Since a 2017 study sounded the alarm, I've been telling younger people that they're at an increased risk for colorectal cancer. In fact, if you were born between 1981 and 1996, you have twice the risk of people born in 1950.
Today, fully one-third of colorectal cancer patients are under 55. And if you're 55 or younger when you're diagnosed, you're 60% more likely to have more advanced disease.
That's why it's important to know the symptoms of increased risk for early-onset colorectal cancer.
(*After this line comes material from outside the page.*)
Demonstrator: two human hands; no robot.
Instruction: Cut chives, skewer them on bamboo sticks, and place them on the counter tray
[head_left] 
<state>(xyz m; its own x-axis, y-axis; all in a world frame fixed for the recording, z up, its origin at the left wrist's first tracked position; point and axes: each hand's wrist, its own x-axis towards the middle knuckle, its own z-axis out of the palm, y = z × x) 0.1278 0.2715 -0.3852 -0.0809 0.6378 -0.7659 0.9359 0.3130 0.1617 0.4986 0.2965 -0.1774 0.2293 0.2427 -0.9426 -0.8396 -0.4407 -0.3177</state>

A study published in the Journal of the National Cancer Institute reveals many younger people experience abdominal pain, rectal bleeding, persistent diarrhea, and/or iron deficiency anemia three months to two years before diagnosis.
Having any one of those symptoms almost doubles the risk in people under 50. Having two symptoms boosts the risk 350% (that's 3.5 times the risk). And having three or more of the symptoms at that age increases the risk 650%.
Starting at age 45, everyone should be screened for colon cancer. A well-performed colonoscopy is 98% accurate and allows for removal of precancerous polyps.
The at-home tests range from 92% accuracy for the stool DNA test (Cologuard) for people at average risk to 75% to 79% for FIT (fecal immunochemical test). And they're not good at detecting polyps — so important for preventing cancer.
If you're 45 or older and haven't had a colonoscopy, schedule one, and then ask if and when at-home tests are safe for you.